Activity: From the records below, output exactly the lines starting at the line with "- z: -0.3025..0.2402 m" and ending at the line with "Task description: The", both of them included, but no pictures.
### Information
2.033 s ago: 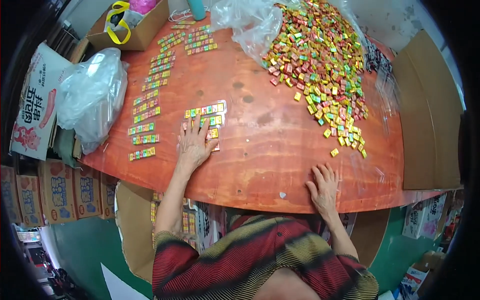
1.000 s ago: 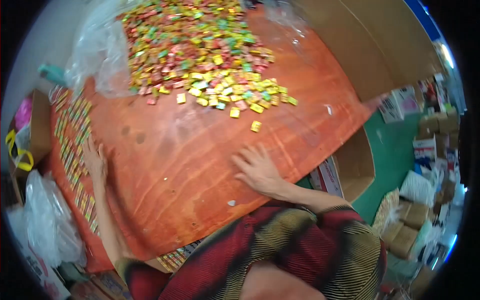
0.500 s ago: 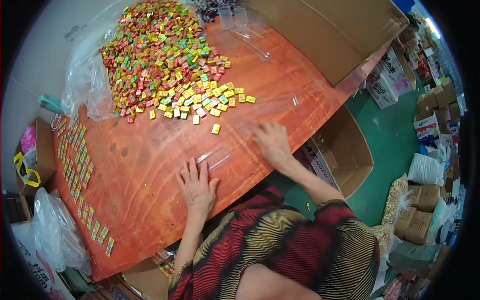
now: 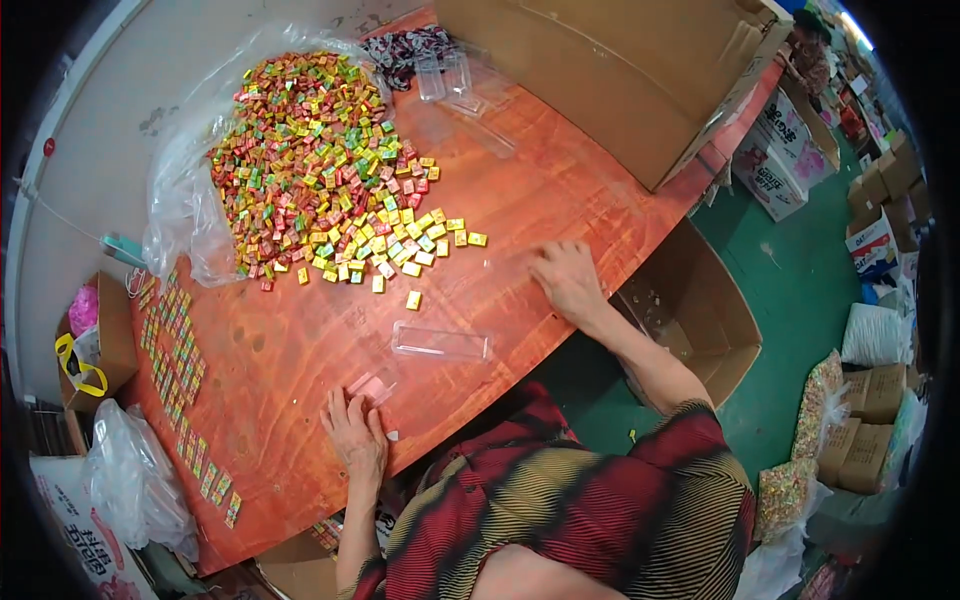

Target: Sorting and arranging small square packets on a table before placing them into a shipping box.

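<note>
While the orange-brown wooden table [image 4: 300,350] is filling the middle of the head view, a green floor [image 4: 800,270] is showing to its right, crowded with an open cardboard box [image 4: 700,310] just below the table edge and stacked cartons [image 4: 880,240] farther out. A large cardboard box [image 4: 600,70] is standing along the far right side of the table, and a heap of small coloured wrapped candies [image 4: 310,170] is spilling out of a clear plastic bag [image 4: 185,200] at the far left. Rows of candies [image 4: 175,350] are lying lined up along the left edge. A clear plastic tray [image 4: 441,342] is lying empty near the centre, well apart from both hands, and further clear trays [image 4: 450,80] are resting beside the big box. The left hand [image 4: 352,440] is lying flat and open, fingers spread, grasping nothing, its fingertips touching a small clear lid [image 4: 372,384]. The right hand [image 4: 566,280] is likewise pressing palm down, released, near the right table edge with the arm stretched out from a striped sleeve [image 4: 700,440]. Bare wood is lying open between the hands and the candy heap.
</note>
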A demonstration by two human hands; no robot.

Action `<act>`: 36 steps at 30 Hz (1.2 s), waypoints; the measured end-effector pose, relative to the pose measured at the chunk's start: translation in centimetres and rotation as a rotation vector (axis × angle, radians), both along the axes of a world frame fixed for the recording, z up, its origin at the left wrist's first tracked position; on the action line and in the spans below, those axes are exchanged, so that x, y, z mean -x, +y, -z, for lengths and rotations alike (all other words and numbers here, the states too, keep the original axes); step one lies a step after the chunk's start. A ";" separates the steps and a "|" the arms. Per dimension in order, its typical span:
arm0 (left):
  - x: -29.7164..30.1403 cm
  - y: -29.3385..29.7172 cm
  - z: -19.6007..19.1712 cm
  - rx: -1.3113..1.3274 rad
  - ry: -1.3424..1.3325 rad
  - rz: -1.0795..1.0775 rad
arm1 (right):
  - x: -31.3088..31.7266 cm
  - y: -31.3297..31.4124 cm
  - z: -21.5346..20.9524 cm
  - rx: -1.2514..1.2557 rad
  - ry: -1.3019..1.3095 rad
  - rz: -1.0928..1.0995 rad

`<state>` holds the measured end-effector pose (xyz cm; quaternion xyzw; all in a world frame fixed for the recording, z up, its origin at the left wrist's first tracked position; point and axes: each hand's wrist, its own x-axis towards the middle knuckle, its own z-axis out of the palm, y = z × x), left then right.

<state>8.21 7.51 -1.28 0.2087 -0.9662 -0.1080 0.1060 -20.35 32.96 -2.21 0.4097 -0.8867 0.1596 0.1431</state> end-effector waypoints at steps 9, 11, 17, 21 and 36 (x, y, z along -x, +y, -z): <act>5.0 2.8 -1.8 0.067 -0.028 0.256 | 12.9 -8.9 -1.5 0.252 0.082 0.171; 7.1 3.9 -2.2 0.065 -0.078 0.289 | 14.8 -9.8 -0.4 0.235 0.089 0.182; 8.9 4.1 -0.8 0.068 -0.094 0.384 | 15.3 -5.1 1.5 0.145 0.038 0.154; 7.6 4.0 -0.6 0.143 -0.079 0.295 | 9.9 -0.4 -0.4 0.271 -0.082 0.034; 1.9 2.2 -0.6 0.049 -0.088 -0.034 | -3.7 -1.1 -3.8 0.146 -0.085 -0.160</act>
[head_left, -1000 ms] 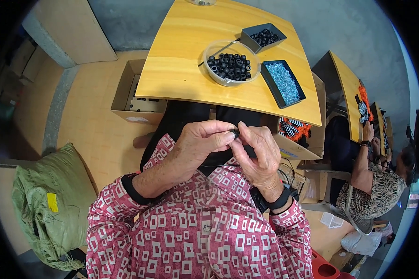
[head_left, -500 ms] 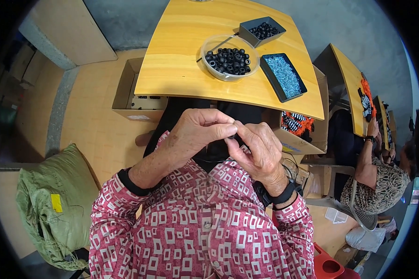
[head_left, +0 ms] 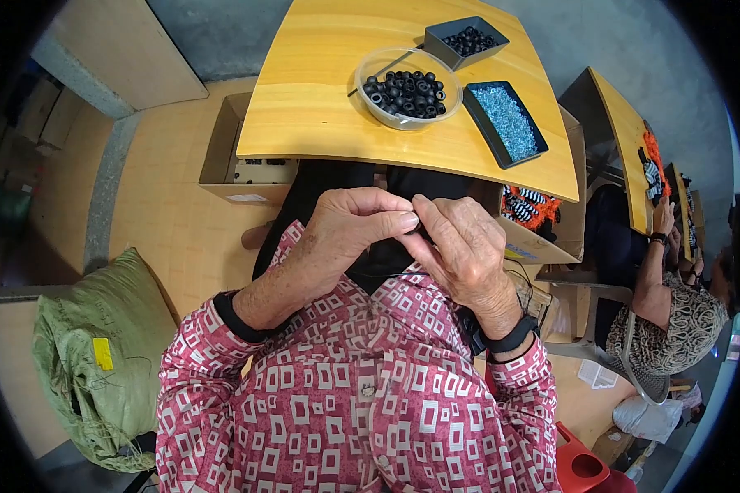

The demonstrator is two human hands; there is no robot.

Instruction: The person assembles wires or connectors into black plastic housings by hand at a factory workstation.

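Broadly, I see from my remote seat a yellow wooden table (head_left: 312,115) filling the top, with a green woven sack (head_left: 111,329) low at the left; on the table stand a clear round bowl (head_left: 392,121) of black hollow beads (head_left: 409,93), a black tray (head_left: 483,130) of pale blue glassy bits (head_left: 508,119), and a grey tray (head_left: 446,55) of dark pieces (head_left: 472,39); below its near edge, the left hand (head_left: 345,228) and right hand (head_left: 466,246) meet, thumbs and fingers pinched about a small black piece (head_left: 414,230), mostly hidden between the fingertips; I judge it light and stiff, hardly fragile, perhaps slippery; I would hold it by opposite sides, gently, since a hard squeeze could shoot it away.
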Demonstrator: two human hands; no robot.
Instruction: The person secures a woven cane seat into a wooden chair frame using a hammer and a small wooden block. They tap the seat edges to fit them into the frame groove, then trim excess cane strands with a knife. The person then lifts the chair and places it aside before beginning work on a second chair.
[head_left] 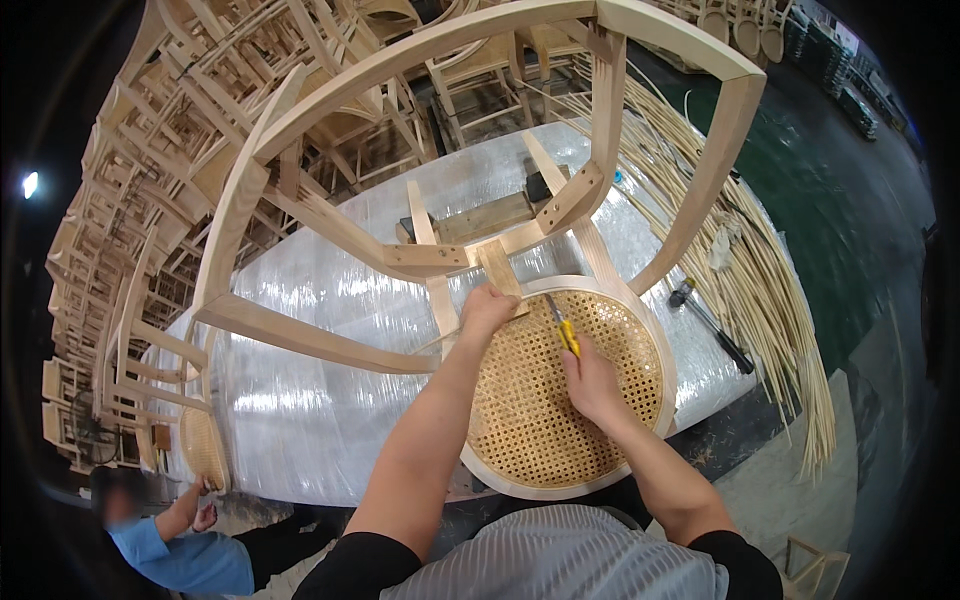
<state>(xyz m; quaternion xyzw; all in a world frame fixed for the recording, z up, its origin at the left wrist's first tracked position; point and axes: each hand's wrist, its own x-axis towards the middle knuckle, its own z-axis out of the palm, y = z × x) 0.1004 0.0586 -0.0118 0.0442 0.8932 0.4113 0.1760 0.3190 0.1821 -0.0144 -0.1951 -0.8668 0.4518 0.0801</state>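
Note:
A chair with a round woven cane seat (560, 440) lies on the wrapped table, its curved wooden frame (330, 345) rising beyond the seat. At the far edge of the seat, my left hand (488, 308) is closed on a thin cane strip (432, 345) that sticks out to its left. Its fingers touch the near end of a flat wooden slat (495, 265), which crosses the seat rim. My right hand (592, 378) grips a yellow-handled knife (568, 335) above the cane weave. The blade points away from me, just right of the left fingertips and apart from them.
A hammer (715, 325) with a black grip lies right of the seat. Beyond it stretches a long bundle of cane strips (790, 330). Stacked chair frames (200, 120) fill the far left. Another person in blue (190, 550) handles a chair at lower left.

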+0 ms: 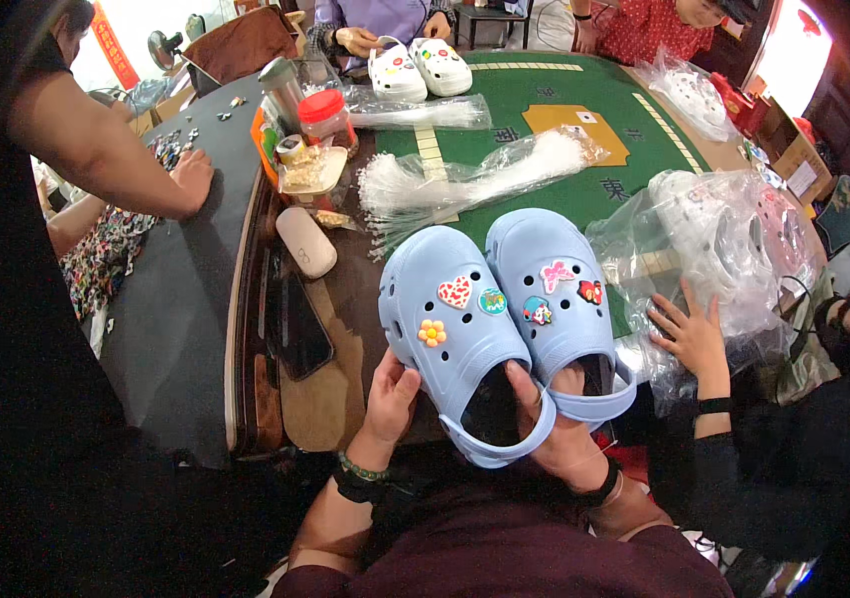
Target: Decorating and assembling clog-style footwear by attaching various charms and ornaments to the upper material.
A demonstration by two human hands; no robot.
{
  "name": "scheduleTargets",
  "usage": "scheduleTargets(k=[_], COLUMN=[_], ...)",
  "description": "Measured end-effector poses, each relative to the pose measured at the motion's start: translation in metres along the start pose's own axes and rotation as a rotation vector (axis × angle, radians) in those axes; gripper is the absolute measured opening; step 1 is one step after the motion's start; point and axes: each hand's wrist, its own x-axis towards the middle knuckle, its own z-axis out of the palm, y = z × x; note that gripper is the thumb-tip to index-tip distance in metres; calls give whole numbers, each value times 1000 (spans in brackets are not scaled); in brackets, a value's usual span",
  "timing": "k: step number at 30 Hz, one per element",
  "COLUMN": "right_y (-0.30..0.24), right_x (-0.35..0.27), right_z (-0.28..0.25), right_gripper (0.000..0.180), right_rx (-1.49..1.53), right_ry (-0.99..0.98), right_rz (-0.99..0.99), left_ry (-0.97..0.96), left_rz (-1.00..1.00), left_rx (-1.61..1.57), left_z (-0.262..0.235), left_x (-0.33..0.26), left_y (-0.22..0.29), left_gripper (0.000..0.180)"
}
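Note:
I hold a pair of light blue clogs side by side, toes pointing away, above the near edge of the table. My left hand [388,411] grips the outer side of the left clog [432,267], thumb against its side. My right hand [563,439] holds the pair at the heel end, its thumb at the left clog's opening and fingers in the right clog [535,241]. The left clog bears a heart charm [454,292], a yellow flower charm [432,333] and a round green one. A pink butterfly charm [556,275] and two others sit on the right clog.
Bundled clear plastic strips [485,184] lie beyond the clogs on the green tabletop [505,90]. Bagged white clogs [709,224] sit at right, under a neighbour's hand [692,334]. A red-lidded jar [325,118] and white case [305,243] stand left. Across, someone handles white clogs [397,75].

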Motion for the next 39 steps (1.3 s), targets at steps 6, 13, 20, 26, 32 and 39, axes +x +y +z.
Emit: scheduleTargets(k=[6,13,20,26,32,39], right_y=[-4,-4,-1,9,4,1], right_x=[1,5,16,22,22,21], right_z=[3,-2,-2,-2,-2,-4], right_gripper=[78,73,64,66,66,67], right_rx=[7,18,-22,36,83,-7], right_ry=[-55,-117,-140,-104,-121,-102], right_rz=[13,75,83,69,86,79], left_ry=[1,-17,18,30,83,68], left_rz=[10,29,5,-4,14,21], left_rx=[4,89,-12,18,17,6], left_z=[-2,2,4,3,3,2], left_x=[-1,2,4,4,0,4], left_y=[1,3,1,-2,0,-3], left_gripper=[81,83,75,71,69,67])
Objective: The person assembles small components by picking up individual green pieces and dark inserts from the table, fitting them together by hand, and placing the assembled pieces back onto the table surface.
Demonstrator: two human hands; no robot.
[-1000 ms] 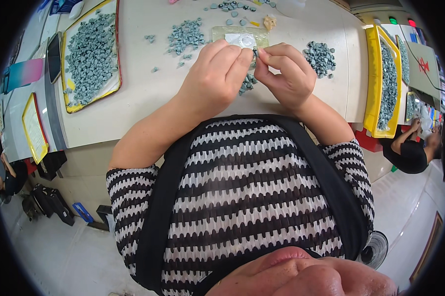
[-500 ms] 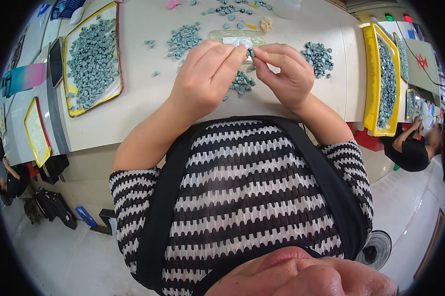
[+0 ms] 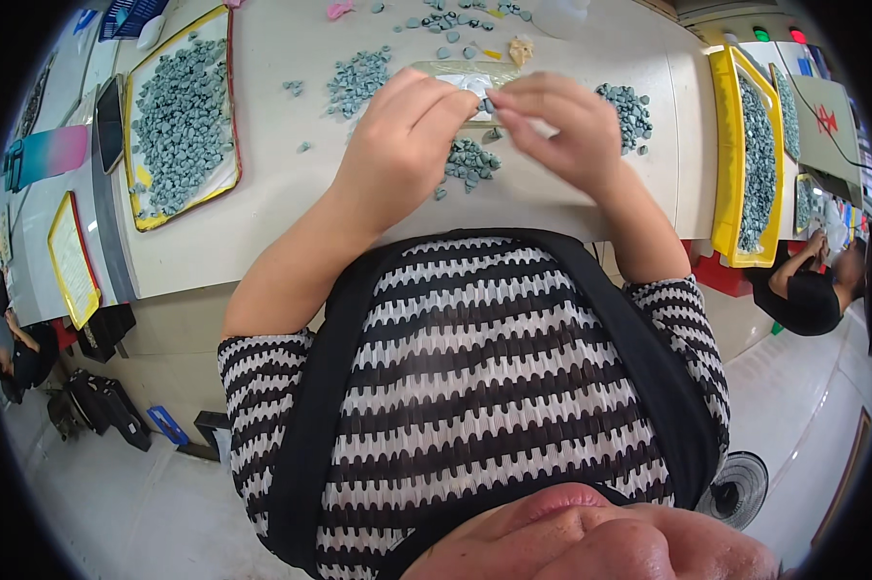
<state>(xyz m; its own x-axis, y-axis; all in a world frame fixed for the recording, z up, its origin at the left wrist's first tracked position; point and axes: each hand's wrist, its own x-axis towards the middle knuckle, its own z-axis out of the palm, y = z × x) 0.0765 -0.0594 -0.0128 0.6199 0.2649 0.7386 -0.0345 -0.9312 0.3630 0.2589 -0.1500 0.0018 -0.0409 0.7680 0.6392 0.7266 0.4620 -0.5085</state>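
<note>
I saw the small grey-green pieces [image 3: 470,162] as stone-like, with a faint sheen; the pale surface [image 3: 262,193] was smooth. The yellow bin [image 3: 724,145] appeared to be glossy plastic, the dark phone [image 3: 110,118] glassy. The striped shirt [image 3: 503,387] was textured cloth, the black strap [image 3: 305,454] matt cloth; the floor [image 3: 165,493] looked smooth and shiny.

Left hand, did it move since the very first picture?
Yes. Against the loose stone pile at its upper left, the left hand has moved slightly left, now hiding a few stones that showed before.
</note>
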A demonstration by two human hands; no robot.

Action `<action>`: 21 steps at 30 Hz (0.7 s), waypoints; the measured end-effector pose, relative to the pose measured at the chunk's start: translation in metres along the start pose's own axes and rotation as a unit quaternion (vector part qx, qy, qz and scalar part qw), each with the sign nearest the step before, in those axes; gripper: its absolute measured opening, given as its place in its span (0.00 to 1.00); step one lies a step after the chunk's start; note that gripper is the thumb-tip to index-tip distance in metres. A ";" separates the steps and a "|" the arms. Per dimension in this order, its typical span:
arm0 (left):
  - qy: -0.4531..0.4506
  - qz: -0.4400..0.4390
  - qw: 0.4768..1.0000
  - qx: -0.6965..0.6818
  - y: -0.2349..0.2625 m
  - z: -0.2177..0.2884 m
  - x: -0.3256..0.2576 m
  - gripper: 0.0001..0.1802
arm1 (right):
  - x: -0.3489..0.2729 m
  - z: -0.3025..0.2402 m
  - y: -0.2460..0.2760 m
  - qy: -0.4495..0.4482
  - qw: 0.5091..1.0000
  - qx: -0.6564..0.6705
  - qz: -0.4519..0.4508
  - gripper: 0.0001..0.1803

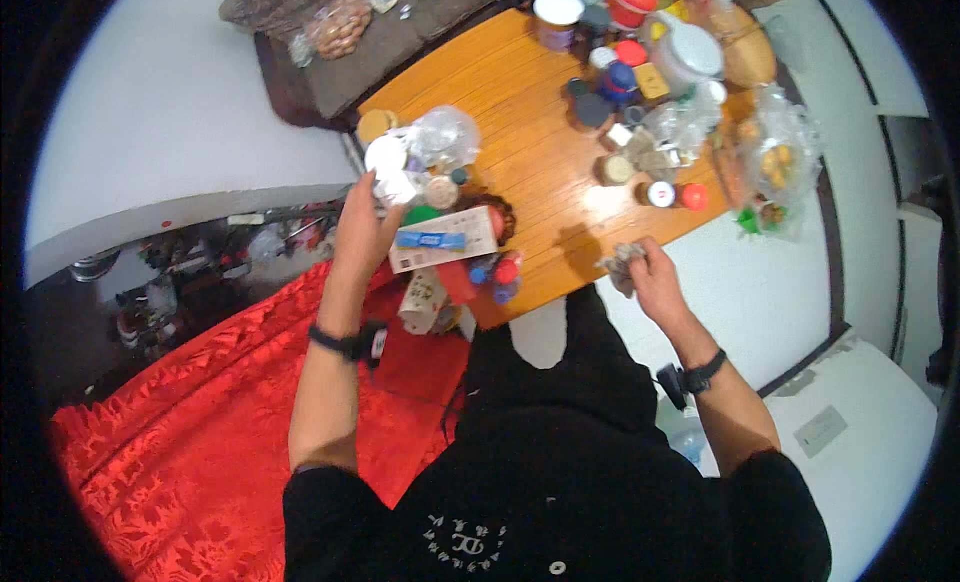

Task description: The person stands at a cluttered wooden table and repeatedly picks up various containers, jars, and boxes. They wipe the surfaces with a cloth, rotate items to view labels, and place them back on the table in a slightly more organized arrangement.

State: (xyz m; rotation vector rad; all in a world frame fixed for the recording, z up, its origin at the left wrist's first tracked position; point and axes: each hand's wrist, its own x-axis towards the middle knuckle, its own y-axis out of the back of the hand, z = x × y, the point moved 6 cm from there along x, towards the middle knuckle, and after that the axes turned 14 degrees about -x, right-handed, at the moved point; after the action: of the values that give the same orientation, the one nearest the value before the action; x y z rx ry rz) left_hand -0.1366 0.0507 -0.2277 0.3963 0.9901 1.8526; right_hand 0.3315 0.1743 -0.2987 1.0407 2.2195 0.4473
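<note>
On the left side of the wooden table point(540, 112), my left hand point(362, 234) has its thumb and fingers around a white container point(398, 189). A round white lid point(385, 154) shows just beyond the fingertips. My right hand point(655, 282) is closed on a crumpled grey cloth point(625, 266), held off the table's front right edge. Close to my left hand lie a flat white box point(480, 227) with a blue packet point(430, 240) on it, a small jar point(441, 192) and a clear plastic bag point(445, 137).
Jars, tubs and a white lidded pot point(687, 52) crowd the far right of the table. A plastic bag of yellow food point(778, 167) sits at its right edge. Red cloth point(230, 422) spreads at lower left. Behind is a dark sofa point(380, 67) with a bag of eggs point(338, 27).
</note>
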 end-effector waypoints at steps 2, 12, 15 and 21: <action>-0.003 -0.005 0.999 -0.034 -0.005 0.010 -0.060 0.35 | 0.006 -0.003 0.015 -0.048 0.999 0.018 -0.018 0.09; 0.228 -0.055 0.902 -0.362 -0.118 0.016 -0.304 0.32 | -0.055 -0.020 0.032 -0.054 0.993 0.056 -0.092 0.08; 0.154 -0.039 0.913 -0.376 -0.151 0.013 -0.315 0.32 | -0.086 -0.018 0.036 -0.025 0.997 -0.001 -0.072 0.08; 0.114 0.030 0.910 -0.397 -0.147 0.020 -0.345 0.30 | -0.122 -0.017 0.054 -0.027 0.987 0.062 -0.147 0.18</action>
State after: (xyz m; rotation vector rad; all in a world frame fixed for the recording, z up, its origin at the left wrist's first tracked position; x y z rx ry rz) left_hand 0.1313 -0.2073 -0.2798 -0.2932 0.2947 2.2063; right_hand 0.4089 0.1130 -0.2080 0.7573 2.3266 0.1506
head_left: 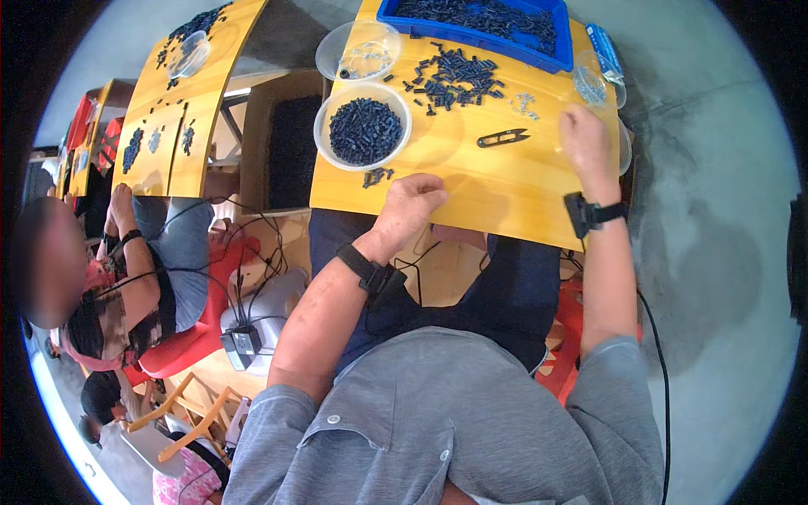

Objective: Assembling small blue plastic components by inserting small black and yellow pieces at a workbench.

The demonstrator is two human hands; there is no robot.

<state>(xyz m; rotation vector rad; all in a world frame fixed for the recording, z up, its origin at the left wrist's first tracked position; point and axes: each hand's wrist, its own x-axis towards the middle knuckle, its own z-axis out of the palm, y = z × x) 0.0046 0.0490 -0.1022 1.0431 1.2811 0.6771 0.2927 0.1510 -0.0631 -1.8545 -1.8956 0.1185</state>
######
Your solution:
  - z: -0.3025..0.2402 m
  - y: -0.2460..0.2760 m
  - qy: -0.4495..0.4482
  - qw: 0.5091..1.0000
  - qx: -0.6564..0.6705
  - qz: -0.4519..0.4508
  - gripper: 0.0001..0.1803


Task description: The person stands at a cluttered wooden table and repeatedly picks up various containers, jars, and boxes. They wipe the surfaces with a cloth, rotate items to view labels, and place them back on the table in a slightly more organized arrangement.

The exercise calls for nothing further.